5. Generation of Haplotype Counts
If the haplotype counts for 2x2 tables are not available, there are two
ways to obtain the haplotype counts from genotype data.
(i) Use the ldmax routine in the software GOLD, which is available at
http://www.sph.umich.edu/csg/abecasis/GOLD/docs/ldmax.html
(ii) We also have C code to generate haplotype data from genotype data.

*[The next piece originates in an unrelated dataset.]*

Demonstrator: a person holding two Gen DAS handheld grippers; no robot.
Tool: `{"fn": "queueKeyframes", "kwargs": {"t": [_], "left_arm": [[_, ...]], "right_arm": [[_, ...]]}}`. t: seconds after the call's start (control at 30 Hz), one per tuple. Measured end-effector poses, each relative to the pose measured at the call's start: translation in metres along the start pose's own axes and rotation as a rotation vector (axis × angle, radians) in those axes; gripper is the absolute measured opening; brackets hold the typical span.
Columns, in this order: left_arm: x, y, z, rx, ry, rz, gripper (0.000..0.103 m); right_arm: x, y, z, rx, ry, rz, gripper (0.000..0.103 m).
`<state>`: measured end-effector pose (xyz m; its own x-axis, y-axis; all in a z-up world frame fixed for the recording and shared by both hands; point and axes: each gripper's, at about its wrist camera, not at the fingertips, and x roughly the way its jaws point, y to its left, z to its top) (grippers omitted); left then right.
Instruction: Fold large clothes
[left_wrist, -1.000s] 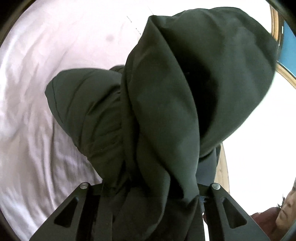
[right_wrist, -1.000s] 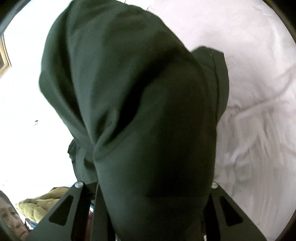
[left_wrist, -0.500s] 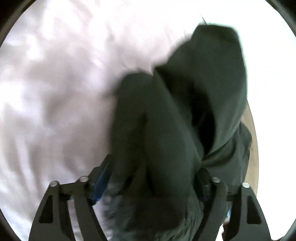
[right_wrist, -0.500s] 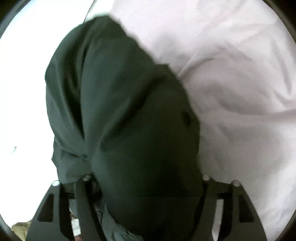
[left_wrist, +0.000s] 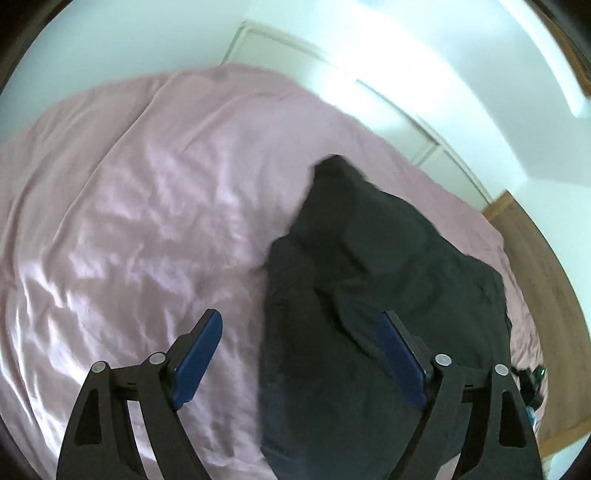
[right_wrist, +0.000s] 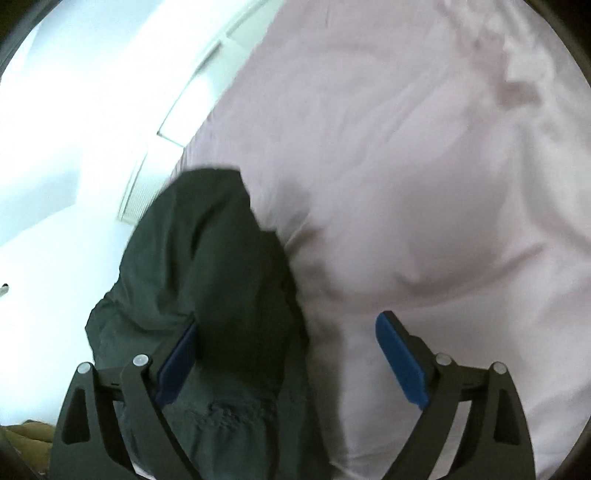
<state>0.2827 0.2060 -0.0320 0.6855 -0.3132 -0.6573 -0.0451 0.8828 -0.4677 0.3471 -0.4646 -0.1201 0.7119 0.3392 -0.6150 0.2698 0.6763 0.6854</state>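
Pink wrinkled bed sheet (left_wrist: 140, 206) fills both views. Left tool (left_wrist: 299, 328) spread wide, blue pads bare, pinching nothing; dark garment (left_wrist: 369, 280) lies bunched on the sheet under and ahead of its right finger, running forward from there. Right tool (right_wrist: 286, 328) also spread, nothing pinched; same dark garment (right_wrist: 207, 266) heaped by its left finger and partly between the fingers, touching the left pad or just beside it, can't tell. Beyond the bed: white wall panel (left_wrist: 424, 122), wooden floor (left_wrist: 546, 273) far right of left tool.

Both hand-held grippers, left (left_wrist: 299, 339) and right (right_wrist: 288, 339), spread wide
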Motion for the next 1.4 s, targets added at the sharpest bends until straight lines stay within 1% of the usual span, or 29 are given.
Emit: {"fn": "queueKeyframes", "kwargs": {"t": [0.03, 0.07, 0.1, 0.13, 0.27, 0.37, 0.47, 0.57, 0.63, 0.73, 0.8, 0.83, 0.87, 0.9, 1.0, 1.07, 1.17, 1.2, 1.3, 1.4], "left_arm": [[0.003, -0.005, -0.001, 0.018, -0.013, -0.002, 0.086], [0.002, -0.011, -0.004, 0.034, -0.026, -0.008, 0.086], [0.003, -0.017, -0.003, 0.047, -0.043, -0.022, 0.086], [0.005, -0.020, -0.004, 0.058, -0.065, -0.039, 0.086], [0.011, -0.022, -0.008, 0.076, -0.151, -0.083, 0.087], [0.008, -0.024, -0.011, 0.092, -0.188, -0.084, 0.087], [0.001, -0.033, -0.016, 0.125, -0.214, -0.069, 0.087], [-0.010, -0.045, -0.022, 0.154, -0.219, -0.062, 0.087], [-0.018, -0.055, -0.026, 0.173, -0.221, -0.039, 0.087], [-0.047, -0.077, -0.043, 0.198, -0.223, -0.012, 0.088], [-0.067, -0.091, -0.057, 0.209, -0.211, -0.003, 0.089], [-0.075, -0.097, -0.064, 0.213, -0.208, 0.007, 0.091], [-0.088, -0.106, -0.075, 0.218, -0.207, 0.034, 0.092], [-0.096, -0.111, -0.083, 0.218, -0.209, 0.045, 0.092], [-0.129, -0.130, -0.114, 0.210, -0.226, 0.077, 0.095], [-0.152, -0.144, -0.136, 0.214, -0.242, 0.101, 0.097], [-0.177, -0.164, -0.163, 0.248, -0.255, 0.151, 0.097], [-0.186, -0.172, -0.174, 0.262, -0.262, 0.156, 0.097], [-0.209, -0.192, -0.201, 0.291, -0.284, 0.177, 0.097], [-0.222, -0.208, -0.221, 0.308, -0.289, 0.175, 0.097]], "right_arm": [[-0.015, -0.023, 0.010, -0.009, -0.022, 0.001, 0.093], [-0.044, -0.040, 0.033, -0.012, -0.037, 0.007, 0.093], [-0.049, -0.038, 0.031, -0.019, -0.058, 0.022, 0.093], [-0.059, -0.049, 0.032, -0.027, -0.076, 0.031, 0.093], [-0.082, -0.044, 0.028, -0.083, -0.163, 0.042, 0.093], [-0.099, -0.033, 0.023, -0.134, -0.215, 0.045, 0.094], [-0.112, -0.019, 0.013, -0.174, -0.237, 0.056, 0.094], [-0.131, -0.001, -0.001, -0.203, -0.256, 0.086, 0.095], [-0.147, 0.016, -0.016, -0.236, -0.248, 0.097, 0.103], [-0.167, 0.040, -0.040, -0.299, -0.230, 0.074, 0.103], [-0.184, 0.054, -0.062, -0.330, -0.190, 0.066, 0.103], [-0.191, 0.059, -0.074, -0.347, -0.187, 0.064, 0.103], [-0.196, 0.064, -0.083, -0.357, -0.191, 0.061, 0.103], [-0.208, 0.071, -0.099, -0.380, -0.193, 0.051, 0.103], [-0.229, 0.084, -0.135, -0.438, -0.192, -0.007, 0.103], [-0.246, 0.093, -0.161, -0.488, -0.203, -0.054, 0.103], [-0.269, 0.106, -0.195, -0.562, -0.220, -0.124, 0.103], [-0.277, 0.109, -0.204, -0.579, -0.230, -0.138, 0.103], [-0.305, 0.116, -0.230, -0.609, -0.261, -0.153, 0.103], [-0.326, 0.116, -0.250, -0.627, -0.290, -0.174, 0.103]]}}
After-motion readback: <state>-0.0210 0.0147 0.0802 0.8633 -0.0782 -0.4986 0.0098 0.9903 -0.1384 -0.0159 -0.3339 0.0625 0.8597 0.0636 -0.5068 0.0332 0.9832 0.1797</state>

There are two files: Haplotype_count.c is used to construct the observed
numbers of haplotype counts, and EM.c implements the
expectation-maximization (EM) algorithm to estimate haplotype counts based
on the output of Haplotype_count.c. The two files are available at
http://www.stat.uiuc.edu/~yuguo/software/volume/Haplotype_count.c
http://www.stat.uiuc.edu/~yuguo/software/volume/EM.c
In order to implement Haplotype_count.c, the input genotype data need to
be re-coded in the following way:
Original New code
0/0 0
1/1 1
1/2 or 2/1 2
2/2 3
These two C codes need to use gsl library which can be downloaded from
http://www.gnu.org/software/gsl/
We need to run Haplotype_count.c first to get the observed numbers
haplotype counts, and then use the output from Haplotype_count.c to run
EM.c to obtain the haplotype counts. The output of EM.c can be used
directly as the input file for Volume_2x2.c.